Quote all of the data below exactly, please.

*** DATA SHOWN Section Begins ***

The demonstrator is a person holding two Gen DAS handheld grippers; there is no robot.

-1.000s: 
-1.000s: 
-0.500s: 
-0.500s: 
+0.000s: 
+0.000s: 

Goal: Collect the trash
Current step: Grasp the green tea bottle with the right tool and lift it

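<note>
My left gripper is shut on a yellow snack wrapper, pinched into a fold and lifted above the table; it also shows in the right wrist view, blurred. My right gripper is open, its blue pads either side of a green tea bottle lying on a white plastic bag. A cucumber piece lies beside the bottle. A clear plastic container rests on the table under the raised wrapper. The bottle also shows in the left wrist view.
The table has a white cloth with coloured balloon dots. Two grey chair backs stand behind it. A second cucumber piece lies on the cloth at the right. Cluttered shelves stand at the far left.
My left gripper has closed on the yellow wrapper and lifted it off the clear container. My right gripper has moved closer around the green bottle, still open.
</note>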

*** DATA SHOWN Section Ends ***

> _ANSWER TO THIS EXERCISE_
The demonstrator is a person holding two Gen DAS handheld grippers; there is no robot.

-1.000s: 
-1.000s: 
-0.500s: 
-0.500s: 
+0.000s: 
+0.000s: 

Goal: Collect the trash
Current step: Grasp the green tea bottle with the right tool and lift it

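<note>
My left gripper is shut on a yellow snack wrapper, pinched into a fold and lifted above the table; it also shows in the right wrist view, blurred. My right gripper is open, its blue pads either side of a green tea bottle lying on a white plastic bag. A cucumber piece lies beside the bottle. A clear plastic container rests on the table under the raised wrapper. The bottle also shows in the left wrist view.
The table has a white cloth with coloured balloon dots. Two grey chair backs stand behind it. A second cucumber piece lies on the cloth at the right. Cluttered shelves stand at the far left.
My left gripper has closed on the yellow wrapper and lifted it off the clear container. My right gripper has moved closer around the green bottle, still open.
</note>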

This output has come to an end.